#### SOURCE MATERIAL
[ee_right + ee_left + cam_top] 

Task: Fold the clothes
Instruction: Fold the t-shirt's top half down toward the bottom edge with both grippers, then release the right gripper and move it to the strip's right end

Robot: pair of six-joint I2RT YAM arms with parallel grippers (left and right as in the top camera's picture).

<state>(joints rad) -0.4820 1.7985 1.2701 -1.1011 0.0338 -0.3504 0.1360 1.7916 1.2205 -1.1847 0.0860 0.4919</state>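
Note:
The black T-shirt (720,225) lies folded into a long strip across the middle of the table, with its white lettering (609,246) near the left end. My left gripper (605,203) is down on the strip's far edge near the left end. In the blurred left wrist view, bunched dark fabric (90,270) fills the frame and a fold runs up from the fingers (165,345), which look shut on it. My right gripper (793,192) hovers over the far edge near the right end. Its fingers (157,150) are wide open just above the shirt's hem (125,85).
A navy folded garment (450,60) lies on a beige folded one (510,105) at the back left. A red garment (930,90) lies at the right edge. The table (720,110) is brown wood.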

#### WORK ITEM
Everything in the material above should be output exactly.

#### ANSWER
[ee_right + ee_left + cam_top] 

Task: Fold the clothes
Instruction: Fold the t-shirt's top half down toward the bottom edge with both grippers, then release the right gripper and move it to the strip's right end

Robot: pair of six-joint I2RT YAM arms with parallel grippers (left and right as in the top camera's picture).

<state>(joints rad) -0.4820 1.7985 1.2701 -1.1011 0.0338 -0.3504 0.1360 1.7916 1.2205 -1.1847 0.0860 0.4919</state>
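Note:
The black T-shirt (720,225) lies folded into a long strip across the middle of the table, with its white lettering (609,246) near the left end. My left gripper (605,203) is down on the strip's far edge near the left end. In the blurred left wrist view, bunched dark fabric (90,270) fills the frame and a fold runs up from the fingers (165,345), which look shut on it. My right gripper (793,192) hovers over the far edge near the right end. Its fingers (157,150) are wide open just above the shirt's hem (125,85).
A navy folded garment (450,60) lies on a beige folded one (510,105) at the back left. A red garment (930,90) lies at the right edge. The table (720,110) is brown wood.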

Nothing more is needed to complete the output.